"Kak! Lihat ini Kak!" Sorakan Owen mengubah fokus mereka.
Owen melompat ke belakang Candramaya, memetik sekuntum bunga kelopak putih yang tumbuh di rerumputan. Lalu menunjukkan bunga itu di hadapan Orlen yang tersenyum tipis.
Saat Orlen menoleh ke belakang, ranting pepohonan menjuntai dan bunga-bunga putih tumbuh secara ajaib. Tatapan mata keduanya membulat takjub. Orlen menemani adiknya meraih sulur tanaman dan bermain untaian bunga-bunga putih yang mengirim sebersit kecurigaan pada Candramaya.
Hingga beberapa jam berlalu, Candramaya menemukan kuntum bunga yang layu. Sinar matahari yang sebelumnya cerah, kian terhalang dan mendatangkan bayangan. Orlen dan Owen yang sedang menghanyutkan bunga di danau, menyadari malam tiba lebih awal, segera beranjak.
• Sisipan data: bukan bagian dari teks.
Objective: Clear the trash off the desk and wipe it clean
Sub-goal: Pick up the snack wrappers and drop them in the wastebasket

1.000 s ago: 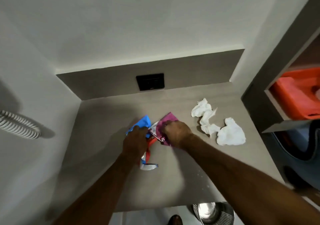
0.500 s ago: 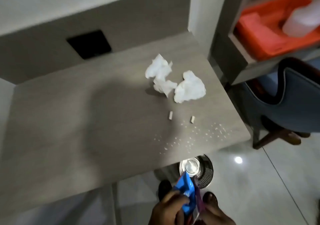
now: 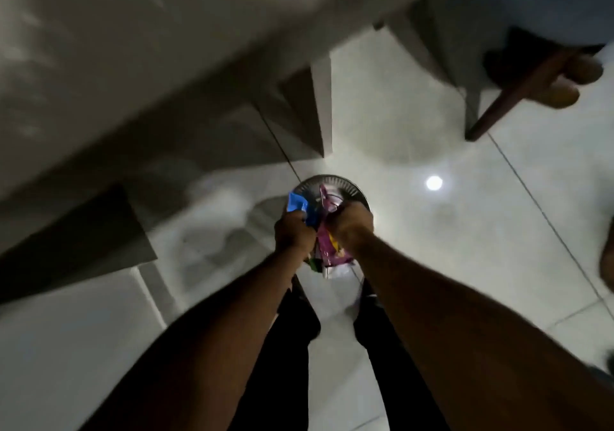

"Ayo pergi," ajak Orlen, menggandeng tangan Owen.
"Oke." Owen berbalik menatap Candramaya, menawarkan, "Apa kamu mau ikut dengan kami?"
Candramaya memperhatikan anak itu dengan bingung. Namun tetap bangun dan mengikuti di belakang mereka.
Di tengah jalan, Orlen menarik adiknya dan bertanya dengan suara pelan, "Kenapa harus ajak dia?" Matanya melirik ke belakang dan kembali berbisik, "Kita tidak tahu siapa dia. Bagaimana kalau dia berniat jahat?"
"Aku," Owen memberi isyarat agar saudaranya menunduk. Kemudian menutup mulut dari samping seperti sedang berbisik. "Aku rasa dia tidak jahat."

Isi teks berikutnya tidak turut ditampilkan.